"HANEUL BENİ ÖPTÜ! DUYDUNUZ MU LAN KIZ BENİ ÖPTÜ OLM ÖPTÜ! BABA 18 YAŞIMA GİRDİĞİM GİBİ EVLENDİR BENİ!"
Göz devirdim. "Oğlum otur şuraya da saçma sapan konuşma! Ayrıca ne diye polisi aradın!"

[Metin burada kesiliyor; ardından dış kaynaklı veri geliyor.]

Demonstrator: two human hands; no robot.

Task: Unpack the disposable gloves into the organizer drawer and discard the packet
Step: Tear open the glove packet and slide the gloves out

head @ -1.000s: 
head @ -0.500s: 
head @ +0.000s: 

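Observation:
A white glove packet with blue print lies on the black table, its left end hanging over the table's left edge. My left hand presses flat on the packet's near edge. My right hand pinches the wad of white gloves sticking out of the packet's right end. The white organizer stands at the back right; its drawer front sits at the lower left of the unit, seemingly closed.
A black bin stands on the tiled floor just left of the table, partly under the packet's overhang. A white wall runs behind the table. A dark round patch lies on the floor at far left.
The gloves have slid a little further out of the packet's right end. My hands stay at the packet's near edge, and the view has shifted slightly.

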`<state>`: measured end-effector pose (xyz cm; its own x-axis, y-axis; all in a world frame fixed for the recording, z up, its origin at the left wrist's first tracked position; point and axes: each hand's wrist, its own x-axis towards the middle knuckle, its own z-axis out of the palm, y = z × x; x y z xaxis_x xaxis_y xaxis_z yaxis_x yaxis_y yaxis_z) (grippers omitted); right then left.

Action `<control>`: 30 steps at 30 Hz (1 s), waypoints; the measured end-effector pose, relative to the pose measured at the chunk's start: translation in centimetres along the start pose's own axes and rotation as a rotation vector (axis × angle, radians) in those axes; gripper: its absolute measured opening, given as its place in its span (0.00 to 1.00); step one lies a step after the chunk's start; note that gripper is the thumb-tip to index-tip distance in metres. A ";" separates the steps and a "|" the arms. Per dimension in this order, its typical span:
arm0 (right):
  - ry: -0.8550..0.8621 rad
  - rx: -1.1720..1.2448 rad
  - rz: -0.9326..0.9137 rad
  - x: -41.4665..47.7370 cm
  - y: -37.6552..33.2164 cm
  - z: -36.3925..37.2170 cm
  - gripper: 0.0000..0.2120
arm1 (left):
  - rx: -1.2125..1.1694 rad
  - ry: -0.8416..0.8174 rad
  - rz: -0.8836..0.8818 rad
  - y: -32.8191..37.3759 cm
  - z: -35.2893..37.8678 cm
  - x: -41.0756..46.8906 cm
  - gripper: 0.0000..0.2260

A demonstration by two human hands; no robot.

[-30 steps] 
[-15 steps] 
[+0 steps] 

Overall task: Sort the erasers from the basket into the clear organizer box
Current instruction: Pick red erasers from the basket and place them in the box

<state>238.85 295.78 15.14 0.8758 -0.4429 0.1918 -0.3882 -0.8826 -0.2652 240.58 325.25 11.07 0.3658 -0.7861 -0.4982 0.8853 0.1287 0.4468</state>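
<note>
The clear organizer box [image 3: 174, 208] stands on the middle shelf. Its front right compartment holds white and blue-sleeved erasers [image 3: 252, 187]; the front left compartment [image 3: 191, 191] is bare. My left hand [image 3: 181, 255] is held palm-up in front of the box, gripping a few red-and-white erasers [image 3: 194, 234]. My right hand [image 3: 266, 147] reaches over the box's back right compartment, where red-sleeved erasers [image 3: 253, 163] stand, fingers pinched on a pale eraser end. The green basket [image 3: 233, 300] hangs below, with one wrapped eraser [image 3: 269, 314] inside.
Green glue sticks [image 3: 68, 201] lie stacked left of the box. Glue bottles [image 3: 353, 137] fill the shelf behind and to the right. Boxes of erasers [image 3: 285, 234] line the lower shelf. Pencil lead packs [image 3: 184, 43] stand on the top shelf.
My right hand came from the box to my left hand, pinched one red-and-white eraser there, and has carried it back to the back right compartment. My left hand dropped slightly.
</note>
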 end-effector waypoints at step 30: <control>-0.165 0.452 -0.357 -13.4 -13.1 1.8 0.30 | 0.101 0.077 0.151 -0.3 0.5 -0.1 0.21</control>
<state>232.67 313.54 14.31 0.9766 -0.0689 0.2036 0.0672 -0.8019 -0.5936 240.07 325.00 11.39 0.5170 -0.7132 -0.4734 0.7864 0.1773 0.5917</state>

Gözlerimi kısıp Jeongsan'a baktığımda zıpladığı koltuktan inmiş ve yanıma oturmuştu. "Ne yapayım? Siz hep Yoora'ya ilgi gösteriyorsunuz, ben var mıyım yok muyum kimsenin umrunda değil ki? Sadece yaptığım yaramazlıklardan dolayı hep bana kızıyorsunuz. Baba... sen bana hiç kitap okumadın geceleri uyurken ama her gece Yoora'ya okuyorsun. Belki farkında değilsin ama... bende senin bir çocuğunum. Hani bil istedim."
Dolu gözleri ile yanımdan kalkıp hızlı adımlarla odasına doğru ilerlerken arkasından öylece bakakaldım. Evet, haklıydı biz ona hiç ilgi göstermemiştik. O yüzden hep yaramaz bir çocuk olmuştu ya. Hızla bu düşüncelerimden kurtulup Jeongsan'ın odasına doğru ilerledim.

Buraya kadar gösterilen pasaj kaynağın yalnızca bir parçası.